→ **Exercise instructions**: Starting from the first line below, repeat the data exactly through to the last.

→ **Available data**:
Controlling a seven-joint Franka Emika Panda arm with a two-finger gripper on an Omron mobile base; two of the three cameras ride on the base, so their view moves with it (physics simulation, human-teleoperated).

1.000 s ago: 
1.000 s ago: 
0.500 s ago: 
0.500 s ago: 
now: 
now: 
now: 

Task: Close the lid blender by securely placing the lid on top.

→ **Exercise answer**:
Controlling a seven-joint Franka Emika Panda arm with a two-finger gripper on an Omron mobile base; two of the three cameras ride on the base, so their view moves with it (physics simulation, human-teleoperated).

1.000 s ago: 
1.000 s ago: 
0.500 s ago: 
0.500 s ago: 
now: 
now: 
now: 

Task: Close the lid blender by securely placing the lid on top.

That is the complete output.